PHILADELPHIA (CBS) — Rhyming the title of your movie with Citizen Kane seems a real bad idea; after all, it may invite unfortunate comparisons.

And yet, it turns out that Citizen Jane: Battle for the City, despite sounding on its surface like a very dry documentary, is at the very least a lively history lesson about the battle over THE city.

That would be New York.

CJ:BFTC, directed by Matt Tyrnaver (Valentino: The Last Emperor), is the chronicle of a conflict that took place in New York City primarily in the 1960s.

The title character, Jane Jacobs, was a journalist turned activist, a Greenwich Village resident and the author of the influential book, “The Death and Life of Great American Cities,” first published in 1960.

Her fight was against New York City’s most ruthless power broker, city planning czar Robert Moses, who used his power and federal funding as part of his big plans for aggressive urban redevelopment.

2c2bd Movie Review   Citizen Jane: Battle for the City

(2½ stars out of 4)

At stake: no less than the future of the city.

And why look at this particular issue now?
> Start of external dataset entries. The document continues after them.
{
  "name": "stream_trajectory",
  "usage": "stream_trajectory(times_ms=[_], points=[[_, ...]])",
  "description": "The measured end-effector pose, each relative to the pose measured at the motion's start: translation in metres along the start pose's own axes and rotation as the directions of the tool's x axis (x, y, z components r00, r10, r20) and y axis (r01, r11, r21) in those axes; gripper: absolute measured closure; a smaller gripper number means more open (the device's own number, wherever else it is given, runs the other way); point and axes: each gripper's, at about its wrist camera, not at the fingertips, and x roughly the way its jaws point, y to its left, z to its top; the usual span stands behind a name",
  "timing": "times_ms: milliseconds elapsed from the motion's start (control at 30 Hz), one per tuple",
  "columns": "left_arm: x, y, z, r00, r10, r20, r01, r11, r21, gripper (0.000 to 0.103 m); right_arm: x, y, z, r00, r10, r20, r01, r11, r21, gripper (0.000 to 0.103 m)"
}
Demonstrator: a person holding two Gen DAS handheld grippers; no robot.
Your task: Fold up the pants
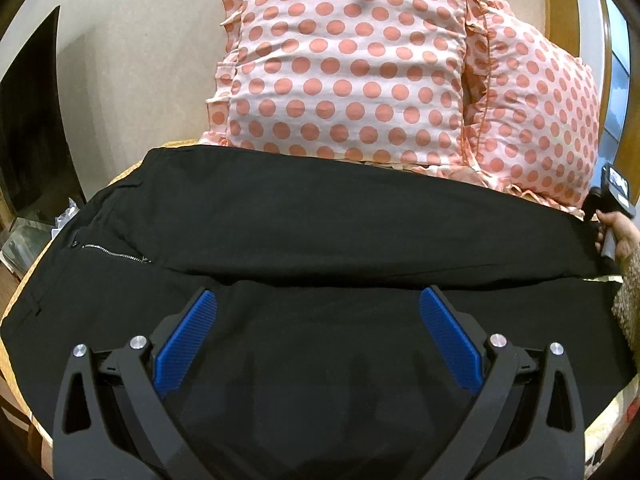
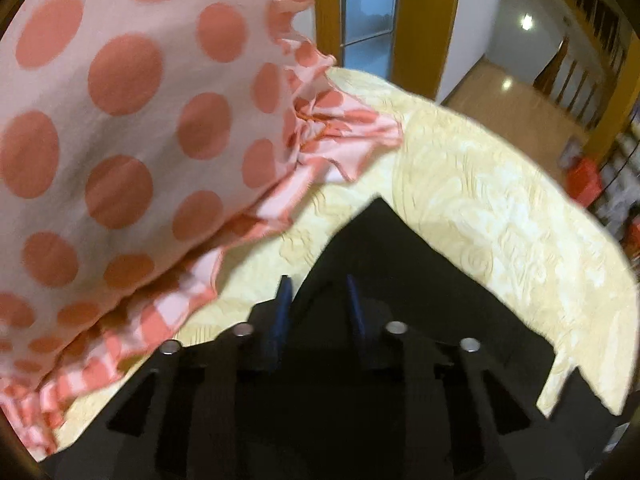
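Note:
Black pants (image 1: pixel 320 224) lie flat across the bed, waist and zipper (image 1: pixel 116 254) at the left, legs running right. My left gripper (image 1: pixel 318 300) is open wide, its blue pads (image 1: pixel 188 340) hovering over the near leg. My right gripper (image 2: pixel 318 286) sits at the leg end (image 2: pixel 380 240), its blue fingers narrowly apart with a fold of black cloth between them. It also shows in the left wrist view (image 1: pixel 608 208), held by a hand at the far right leg end.
Two pink polka-dot pillows (image 1: pixel 348 64) (image 2: pixel 120 120) stand just behind the pants. The bed has a cream patterned cover (image 2: pixel 500 200). A dark TV (image 1: pixel 32 120) is at the left. A doorway (image 2: pixel 368 8) and the floor lie beyond the bed's edge.

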Motion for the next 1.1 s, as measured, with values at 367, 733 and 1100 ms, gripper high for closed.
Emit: stream_trajectory(times_ms=[367, 733, 1100], points=[[-0.028, 0.005, -0.004, 0.999, -0.023, 0.033, 0.024, 0.999, -0.034, 0.002, -0.066, -0.088, -0.053, 0.942, 0.321, 0.092, -0.328, 0.941, 0.076, 0.098], [-0.043, 0.012, -0.006, 0.998, 0.015, 0.069, -0.012, 0.999, -0.045, 0.002, -0.14, -0.19, -0.162, 0.859, 0.479, 0.181, -0.503, 0.855, 0.125, 0.098], [-0.057, 0.021, 0.009, 0.974, 0.068, 0.218, -0.063, 0.998, -0.031, 0.002, -0.117, -0.231, -0.168, 0.836, 0.539, 0.103, -0.544, 0.79, 0.282, 0.038]])
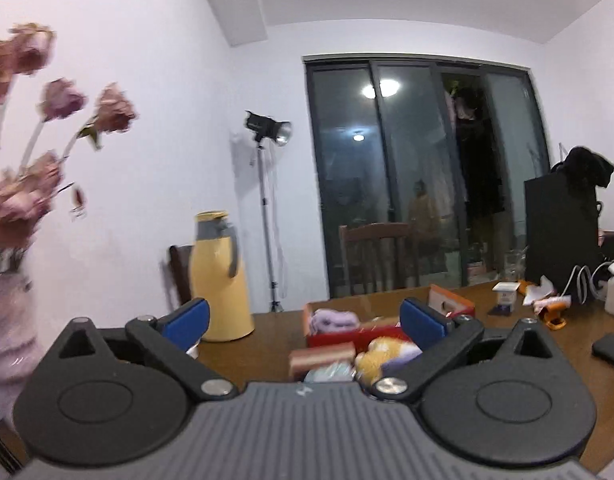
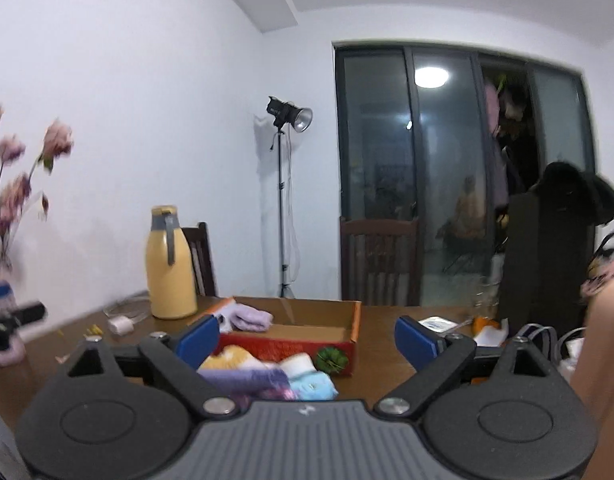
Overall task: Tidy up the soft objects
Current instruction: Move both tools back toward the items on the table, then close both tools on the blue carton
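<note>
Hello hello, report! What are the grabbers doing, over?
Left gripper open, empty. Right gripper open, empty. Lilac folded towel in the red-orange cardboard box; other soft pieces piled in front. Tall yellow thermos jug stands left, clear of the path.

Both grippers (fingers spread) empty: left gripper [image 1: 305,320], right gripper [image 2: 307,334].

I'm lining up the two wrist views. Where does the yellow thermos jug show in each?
Left wrist: yellow thermos jug left of centre, on the table behind the left blue finger.
Right wrist: jug further left, on the table by the wall.
Shared landmark: studio light on its stand, right of the jug.
</note>
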The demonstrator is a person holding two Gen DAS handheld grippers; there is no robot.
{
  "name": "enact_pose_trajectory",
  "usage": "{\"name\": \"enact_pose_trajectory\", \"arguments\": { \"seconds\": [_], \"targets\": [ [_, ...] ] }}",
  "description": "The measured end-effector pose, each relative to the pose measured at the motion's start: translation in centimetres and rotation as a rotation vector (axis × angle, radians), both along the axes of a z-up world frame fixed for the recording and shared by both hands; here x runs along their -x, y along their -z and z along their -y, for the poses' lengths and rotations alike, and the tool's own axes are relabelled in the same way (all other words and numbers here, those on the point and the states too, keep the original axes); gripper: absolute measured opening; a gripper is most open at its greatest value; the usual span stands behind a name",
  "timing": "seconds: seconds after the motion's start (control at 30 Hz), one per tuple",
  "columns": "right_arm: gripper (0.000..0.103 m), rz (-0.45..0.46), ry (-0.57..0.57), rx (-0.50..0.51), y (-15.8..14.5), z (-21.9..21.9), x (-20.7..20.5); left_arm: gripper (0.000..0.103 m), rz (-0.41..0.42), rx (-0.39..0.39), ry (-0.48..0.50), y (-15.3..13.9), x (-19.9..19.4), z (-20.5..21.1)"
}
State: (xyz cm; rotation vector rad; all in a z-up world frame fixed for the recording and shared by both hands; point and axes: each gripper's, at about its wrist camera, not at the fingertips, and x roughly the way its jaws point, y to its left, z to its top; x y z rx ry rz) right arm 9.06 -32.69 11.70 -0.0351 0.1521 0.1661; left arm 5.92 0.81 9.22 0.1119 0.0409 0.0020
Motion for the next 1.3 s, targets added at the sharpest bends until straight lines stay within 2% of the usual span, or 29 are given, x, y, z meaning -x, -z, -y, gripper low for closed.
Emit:
{"name": "enact_pose_trajectory", "arguments": {
  "seconds": [0.07,0.17,0.27,0.33,0.43,0.63,0.73,0.8,0.87,0.93,1.07,1.17,1.27,1.3],
  "targets": [
    [0.103,-0.008,0.008,0.003,2.5,-0.8,1.7,0.103,-0.008,0.009,0.003,1.8,1.4,-0.1],
    [0.103,-0.039,0.019,-0.033,6.4,-1.8,3.9,0.103,-0.037,0.037,-0.007,4.4,2.9,0.0],
    [0.103,-0.07,0.022,-0.087,9.3,-2.9,5.6,0.103,-0.098,0.071,0.015,6.1,2.6,-0.2],
    [0.103,-0.085,-0.01,-0.056,10.3,-3.6,5.9,0.103,-0.129,0.081,0.02,6.6,2.2,-0.1],
    [0.103,-0.062,0.006,0.007,10.4,-4.4,5.6,0.103,-0.133,0.093,0.028,7.1,2.3,-0.3],
    [0.103,-0.09,0.01,-0.022,10.5,-4.8,4.1,0.103,-0.182,0.093,0.014,8.0,1.5,-0.9],
    [0.103,-0.084,-0.049,-0.092,11.4,-4.6,2.5,0.103,-0.193,0.016,-0.018,7.6,1.1,-0.5],
    [0.103,-0.1,-0.112,-0.133,12.0,-4.4,0.8,0.103,-0.125,-0.057,-0.093,7.3,0.9,0.2],
    [0.103,-0.146,-0.173,-0.13,12.4,-4.4,-1.5,0.103,-0.12,-0.111,-0.151,6.7,0.0,0.9],
    [0.103,-0.188,-0.188,-0.102,12.1,-4.2,-2.7,0.103,-0.111,-0.062,-0.133,6.4,-0.5,1.1],
    [0.103,-0.164,-0.15,-0.091,12.2,-3.4,-3.5,0.103,-0.193,-0.007,-0.067,7.3,-3.5,1.9],
    [0.103,-0.171,-0.108,-0.127,12.5,-2.8,-3.8,0.103,-0.257,0.014,-0.007,7.8,-6.0,2.8],
    [0.098,-0.199,-0.091,-0.138,12.8,-3.0,-4.5,0.103,-0.284,0.068,0.046,8.2,-8.1,2.8],
    [0.093,-0.206,-0.085,-0.135,12.8,-3.2,-4.8,0.103,-0.302,0.095,0.058,8.4,-9.0,2.5]
  ]
}}
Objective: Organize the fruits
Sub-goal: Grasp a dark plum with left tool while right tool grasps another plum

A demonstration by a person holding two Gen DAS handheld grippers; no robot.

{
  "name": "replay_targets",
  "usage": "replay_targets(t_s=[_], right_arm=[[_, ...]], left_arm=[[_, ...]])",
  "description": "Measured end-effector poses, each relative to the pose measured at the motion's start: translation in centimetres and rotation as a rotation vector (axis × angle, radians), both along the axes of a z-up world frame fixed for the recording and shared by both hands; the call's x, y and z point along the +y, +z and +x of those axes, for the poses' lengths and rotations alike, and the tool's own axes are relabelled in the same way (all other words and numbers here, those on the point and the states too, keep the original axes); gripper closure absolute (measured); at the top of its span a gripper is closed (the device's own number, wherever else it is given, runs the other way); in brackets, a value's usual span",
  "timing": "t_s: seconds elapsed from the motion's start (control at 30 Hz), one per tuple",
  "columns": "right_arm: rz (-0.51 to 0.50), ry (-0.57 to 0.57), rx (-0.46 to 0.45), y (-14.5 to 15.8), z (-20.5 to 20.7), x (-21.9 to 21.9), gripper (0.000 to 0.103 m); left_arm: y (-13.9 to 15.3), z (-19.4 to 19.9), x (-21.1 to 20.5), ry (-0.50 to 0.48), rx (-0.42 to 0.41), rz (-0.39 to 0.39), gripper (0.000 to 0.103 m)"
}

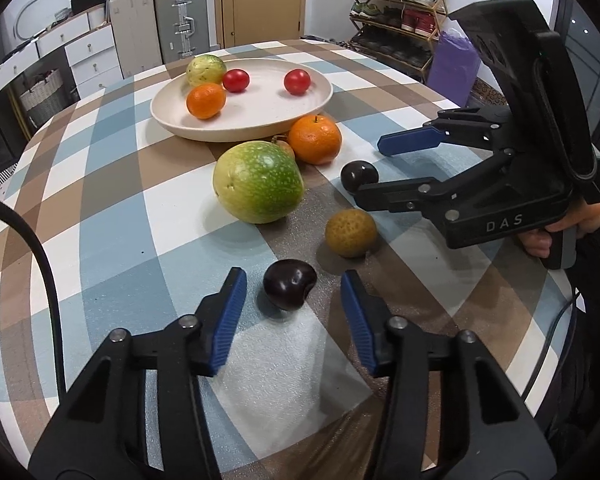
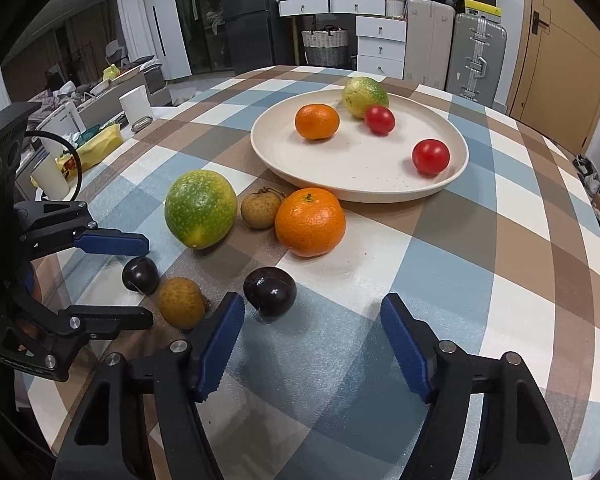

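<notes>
A round desk (image 2: 440,264) wears a checked cloth of blue, brown, grey and white squares. The wide shallow plate (image 2: 284,160) is cream with faint dark specks. In it lie a plain orange mandarin (image 2: 317,121), two glossy red tomatoes (image 2: 430,156), and a yellow-green speckled fruit (image 2: 364,96). On the cloth, the large oval fruit (image 2: 200,208) is green mottled with pale yellow spots, the bigger mandarin (image 2: 310,222) bright orange, two small round fruits (image 2: 181,302) tan and rough-dotted, two plums (image 2: 270,290) near-black purple. Both tools are black, their fingers (image 2: 220,344) blue.

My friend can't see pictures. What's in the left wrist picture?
The left gripper is open around a dark plum on a checked table. Farther back, a cream plate holds four fruits.
</notes>
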State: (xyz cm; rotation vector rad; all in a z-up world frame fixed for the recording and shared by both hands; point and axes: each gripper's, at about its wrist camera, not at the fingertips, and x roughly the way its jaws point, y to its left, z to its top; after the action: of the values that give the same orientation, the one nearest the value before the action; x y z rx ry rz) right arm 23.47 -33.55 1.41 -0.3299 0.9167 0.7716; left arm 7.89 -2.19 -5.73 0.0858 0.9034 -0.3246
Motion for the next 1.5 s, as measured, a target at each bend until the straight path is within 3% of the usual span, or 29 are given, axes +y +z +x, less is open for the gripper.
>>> replay_targets(t_s=[0.1, 0.17, 0.27, 0.77, 0.93, 1.5], right_arm=[[0.002, 0.009, -0.001, 0.0, -0.2, 0.3, 0.035], [0.005, 0.013, -0.004, 0.1, -0.4, 0.4, 0.043], [0.008, 0.017, -0.003, 0.2, -0.5, 0.6, 0.048], [0.057, 0.035, 0.032, 0.3, -0.3, 0.6, 0.065], [0.054, 0.054, 0.028, 0.3, -0.8, 1.0, 0.075], [0.136, 0.01, -0.031, 2.5, -0.5, -0.4, 0.076]], left_arm=[[0.1, -0.1, 0.1, -0.004, 0.0, -0.012, 0.067], [0.1, -0.1, 0.2, -0.006, 0.002, -0.024, 0.075], [0.1, 0.0, 0.5, -0.002, 0.005, -0.04, 0.079], [1.5, -0.1, 1.5, 0.029, -0.052, -0.084, 0.08], [2.3, -0.2, 2.1, 0.07, -0.088, -0.093, 0.08], [5.8, -1.1, 3.9, 0.175, -0.229, -0.138, 0.08]])
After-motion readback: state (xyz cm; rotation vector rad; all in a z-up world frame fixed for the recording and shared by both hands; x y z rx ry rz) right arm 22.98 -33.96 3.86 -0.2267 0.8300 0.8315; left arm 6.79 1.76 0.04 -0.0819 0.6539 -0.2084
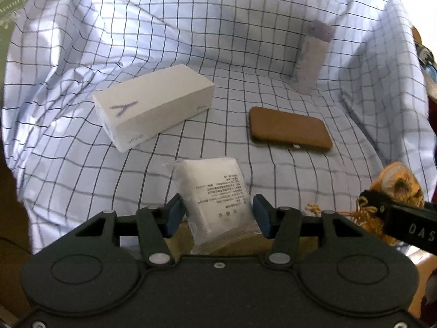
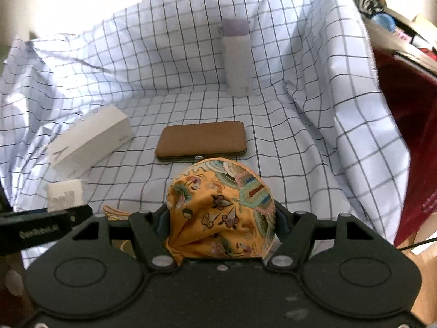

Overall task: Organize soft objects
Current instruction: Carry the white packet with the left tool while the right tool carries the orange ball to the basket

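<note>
Both soft things are off the checked cloth and in hand. The left tool pinches the white tissue pack; the right tool grips the yellow embroidered pouch. The box, brown case and bottle stay on the cloth. I judge this the carry step; next, each needs a place to be set down together.

Both grippers loaded, side by side.
Left gripper clamps a white pack; right gripper squeezes a yellow pouch, both angled downward.
</note>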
Or anytime? Because, as the film mentions, three-quarters of the earth’s population will eventually live in cities.

So the particular way that we build those cities remains a crucial concern.

CJ:BFTC focuses on the epic struggle for the heart of The Big Apple, essentially between Moses and Jacobs.

Moses produced plans for the ultimate city in the 1950s and 1960s that was seen by detractors – and the script for this doc – that led from one generation of slum dwellers to another with a series of grandiose high-rise schemes that merely bumped a major housing problem onto the lap of the next generation of New Yorkers.

In Jacobs’ view, Moses was willfully destroying neighborhoods.

She, on the other hand, saw cities as living, breathing entities, determined by the everyday lives of the inhabitants.

So while Moses focused on cars and roads and traffic, she focused on people. It was their collective existence that made it a city.

Which means that was Moses saw as progress, Jacobs saw as failure. And she wasn’t shy about saying so and acting on it as part of the “bottom up” activists fighting the good fight against the “top down” city planners.

And take a look around, says the film: we might have listened to the wrong advocate. That is to say that Jacobs’ view proved to be prophetic.

If there’s an admirable hero(ine) and ultimate winner in all this, it’s Jacobs.

Director Tyrnaver doesn’t try to reinvent the wheel here, depending on the usual collection of talking-head interviews, news footage, and archival photos. But the content remains interesting and occasionally even dramatic.

So we’ll plan on 2-1/2 stars out of 4 for an enlightening and absorbing documentary. Citizen Jane is no Citizen Kane, but The Battle for the City is well worth any citizen’s time.